With so much to consider, you need answers from every part of the process. Ask the user who logs in to manage fulfillment, stock and inventory – regularly managing and updating content daily. Ask the developer who manages the environment – updates plug-ins and modules, integrates POS, CRM, sends feeds to affiliate networks and channels. Ask the designer or front-end developer who enhances UI and UX, creates images or banners and updates cms and static blocks. Ask the real questions about an eCommerce platform.

Think about it from a group point of view. Don’t let the decision rest with one source, consider all the players in your ‘selling online decision’. The success of a bricks and mortar store relies on far more than one or two individuals and the same must be said for online. Ignore the current technology you have invested in and review the opportunity from a fresh perspective before returning to the obvious operational efficiencies. Think about your POS and integration, and how the user experience should influence this decision as much as your IT department.

eCommerce is as much about attracting and retaining customers, as the experience of simply purchasing products online. It’s a ‘marketing arm’ tuned to your retail strategy. Tuning a retail strategy is particularly important, it’s definitely not a one size fits all approach when considering online. Multichannel marketers focus on different objectives and approaches to pure-play online retailers. Trends like ‘click and collect’ and ‘made to order’ are strategically tuned for new and established retailers. Ultimately, the aim is to deliver a relevant and rewarding consumer journey and experience.
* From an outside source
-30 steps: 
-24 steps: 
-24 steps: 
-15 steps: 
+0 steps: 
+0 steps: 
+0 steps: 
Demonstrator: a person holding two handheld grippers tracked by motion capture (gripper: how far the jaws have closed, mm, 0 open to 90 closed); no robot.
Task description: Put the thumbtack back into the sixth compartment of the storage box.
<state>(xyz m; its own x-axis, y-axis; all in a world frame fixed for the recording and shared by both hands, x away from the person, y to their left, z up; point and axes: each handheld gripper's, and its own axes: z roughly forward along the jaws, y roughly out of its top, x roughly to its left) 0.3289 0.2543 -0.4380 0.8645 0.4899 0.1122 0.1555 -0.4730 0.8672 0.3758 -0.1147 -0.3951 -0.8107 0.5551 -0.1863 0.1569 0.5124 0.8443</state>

One that grows with your customer’s needs, demands and expectations. This is by definition scalability – and this is also an important key to your jury led decision.

There are many questions on many levels – many technical, many marketing. How long will the actual development take to implement? Will it still be as relevant today to your business as it is when when it goes live? Can this solution scale to success? Can you actually define and benchmark success? How will it integrate with current and future components of your supply chain and points of sale? How does it align with your overall business strategy?

Consider all the factors in your approach to eCommerce. Employ experience and a suitable strategy which outlines a relevant road-map and most importantly defines success. Often you see inflated expectations aligned to unrealistic investment. Out of respect to partners you want to build solid relationships with, have a clear understanding of your sales targets and what success looks like. This will help us provide a solution that will launch from a relevant starting point and scale to success.